The lodging-houses are bad, but they are the best side of a bad street. They at least have certain official inspection, and a certain minimum amount of sanitation and decency is there secured. But the furnished rooms so-called are infinitely worse. Farming furnished rooms is exceedingly profitable business. You take seven or eight-roomed houses at a rent of 10s. Or 11s. A week, you place on each door a padlock, and in each room you put a minimum amount of the oldest furniture to be found in the worst second-hand dealers’ in the slums. The fittings of the average furnished room are not worth more than a few shillings. Then you let the rooms out to any comers for 10d. Or 1s. A night. No questions asked. They pay the rent, you hand them the key. If by the next night they have not their 10d. or 1s.

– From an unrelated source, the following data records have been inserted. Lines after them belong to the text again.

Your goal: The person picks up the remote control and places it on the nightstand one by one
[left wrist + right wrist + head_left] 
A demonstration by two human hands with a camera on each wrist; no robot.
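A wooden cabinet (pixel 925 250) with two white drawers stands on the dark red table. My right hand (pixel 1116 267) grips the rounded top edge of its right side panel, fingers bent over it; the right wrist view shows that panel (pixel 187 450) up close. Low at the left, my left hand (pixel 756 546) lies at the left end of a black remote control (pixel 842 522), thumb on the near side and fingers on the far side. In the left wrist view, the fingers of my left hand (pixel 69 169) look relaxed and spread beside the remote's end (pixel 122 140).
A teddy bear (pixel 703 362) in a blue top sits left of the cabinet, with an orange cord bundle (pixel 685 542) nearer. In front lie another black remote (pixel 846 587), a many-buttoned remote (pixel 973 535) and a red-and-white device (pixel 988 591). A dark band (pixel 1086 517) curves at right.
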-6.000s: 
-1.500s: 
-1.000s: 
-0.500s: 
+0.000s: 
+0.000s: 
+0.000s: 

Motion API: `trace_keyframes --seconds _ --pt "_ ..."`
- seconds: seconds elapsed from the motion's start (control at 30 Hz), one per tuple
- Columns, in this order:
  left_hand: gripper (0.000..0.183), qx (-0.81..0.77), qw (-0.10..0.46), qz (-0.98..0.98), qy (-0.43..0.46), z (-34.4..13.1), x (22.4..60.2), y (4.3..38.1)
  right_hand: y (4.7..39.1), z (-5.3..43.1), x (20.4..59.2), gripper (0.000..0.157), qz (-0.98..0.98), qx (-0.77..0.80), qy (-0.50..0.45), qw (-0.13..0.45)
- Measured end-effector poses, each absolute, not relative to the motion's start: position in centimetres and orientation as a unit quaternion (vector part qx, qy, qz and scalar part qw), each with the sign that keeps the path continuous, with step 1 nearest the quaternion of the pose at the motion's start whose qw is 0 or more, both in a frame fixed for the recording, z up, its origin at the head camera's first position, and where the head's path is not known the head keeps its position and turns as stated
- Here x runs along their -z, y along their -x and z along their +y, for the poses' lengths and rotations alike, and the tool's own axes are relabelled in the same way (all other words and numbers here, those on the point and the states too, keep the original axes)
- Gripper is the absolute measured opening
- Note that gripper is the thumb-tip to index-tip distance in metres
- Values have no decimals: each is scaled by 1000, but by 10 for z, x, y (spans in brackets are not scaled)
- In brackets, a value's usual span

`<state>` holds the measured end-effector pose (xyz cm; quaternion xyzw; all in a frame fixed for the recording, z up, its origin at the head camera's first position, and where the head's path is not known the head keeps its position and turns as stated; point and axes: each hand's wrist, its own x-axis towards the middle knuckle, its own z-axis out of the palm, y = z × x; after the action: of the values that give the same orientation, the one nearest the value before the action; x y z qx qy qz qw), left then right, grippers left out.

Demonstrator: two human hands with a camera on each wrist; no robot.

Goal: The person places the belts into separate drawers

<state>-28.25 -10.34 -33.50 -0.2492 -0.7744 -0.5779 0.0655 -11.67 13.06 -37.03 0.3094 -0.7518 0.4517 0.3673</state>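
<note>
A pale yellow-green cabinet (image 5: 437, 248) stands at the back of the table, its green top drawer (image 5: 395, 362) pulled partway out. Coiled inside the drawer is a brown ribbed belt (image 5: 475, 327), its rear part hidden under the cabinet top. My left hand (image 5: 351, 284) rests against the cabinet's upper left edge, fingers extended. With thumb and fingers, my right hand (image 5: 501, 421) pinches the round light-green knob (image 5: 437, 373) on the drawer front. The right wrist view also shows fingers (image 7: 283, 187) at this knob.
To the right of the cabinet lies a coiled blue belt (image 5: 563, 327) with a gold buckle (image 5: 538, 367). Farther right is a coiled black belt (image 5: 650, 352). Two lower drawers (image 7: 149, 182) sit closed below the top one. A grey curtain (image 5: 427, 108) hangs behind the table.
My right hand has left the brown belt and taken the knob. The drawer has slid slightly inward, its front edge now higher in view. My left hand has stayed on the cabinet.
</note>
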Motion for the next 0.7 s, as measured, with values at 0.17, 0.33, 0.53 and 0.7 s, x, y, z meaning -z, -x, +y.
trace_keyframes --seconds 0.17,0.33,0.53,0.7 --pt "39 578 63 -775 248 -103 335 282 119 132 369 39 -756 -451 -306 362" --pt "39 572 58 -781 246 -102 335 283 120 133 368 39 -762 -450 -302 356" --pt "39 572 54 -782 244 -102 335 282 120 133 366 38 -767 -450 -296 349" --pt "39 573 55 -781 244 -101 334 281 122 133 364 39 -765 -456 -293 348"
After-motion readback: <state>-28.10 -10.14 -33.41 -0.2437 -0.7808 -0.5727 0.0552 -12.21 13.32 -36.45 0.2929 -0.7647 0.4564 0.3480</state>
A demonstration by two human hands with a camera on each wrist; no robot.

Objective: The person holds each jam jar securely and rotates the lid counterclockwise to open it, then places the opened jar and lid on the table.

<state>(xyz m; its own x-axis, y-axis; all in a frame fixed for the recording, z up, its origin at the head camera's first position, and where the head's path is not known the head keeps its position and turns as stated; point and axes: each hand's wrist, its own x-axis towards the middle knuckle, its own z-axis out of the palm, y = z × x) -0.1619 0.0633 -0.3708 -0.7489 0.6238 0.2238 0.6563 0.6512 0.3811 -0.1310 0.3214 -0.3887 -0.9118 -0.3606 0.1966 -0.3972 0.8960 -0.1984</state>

Again ready you go round and chuck them out and let a new-comer in.

But for mere want we find here “depths below the lowest deep.” There are some to whom even the common lodging-house or the penny shelter are unobtainable luxuries. In the summer months they do not mind. A seat on the Thames Embankment is in many ways to be preferred to a bed in a big dormitory in Dorset Street. But on winter nights, when well-fed and well-clothed citizens shiver over their roaring fires, then it is that the lot of these poor souls is truly pitiable. I have seen them on such nights lying on the stones of the doorways, or crouched asleep by the half-dozen on the damp brick passage-ways of the furnished houses.

They tell me it is a poor look-out for the School Board officer who pokes his nose into unwanted quarters of Dorset Street, The children are trained in the gutter, their first lessons are in oaths and crime. They learn ill as they sip at their mother’s gin, and you can see them at six and eight years’ old gambling in the gutter-ways.

The County Council showed what it could do in Boundary Street. Surely here, under such needs, it might make a special endeavour. For every pound spent in reforming this street would mean many pounds saved on our prisons and legal machinery to-morrow.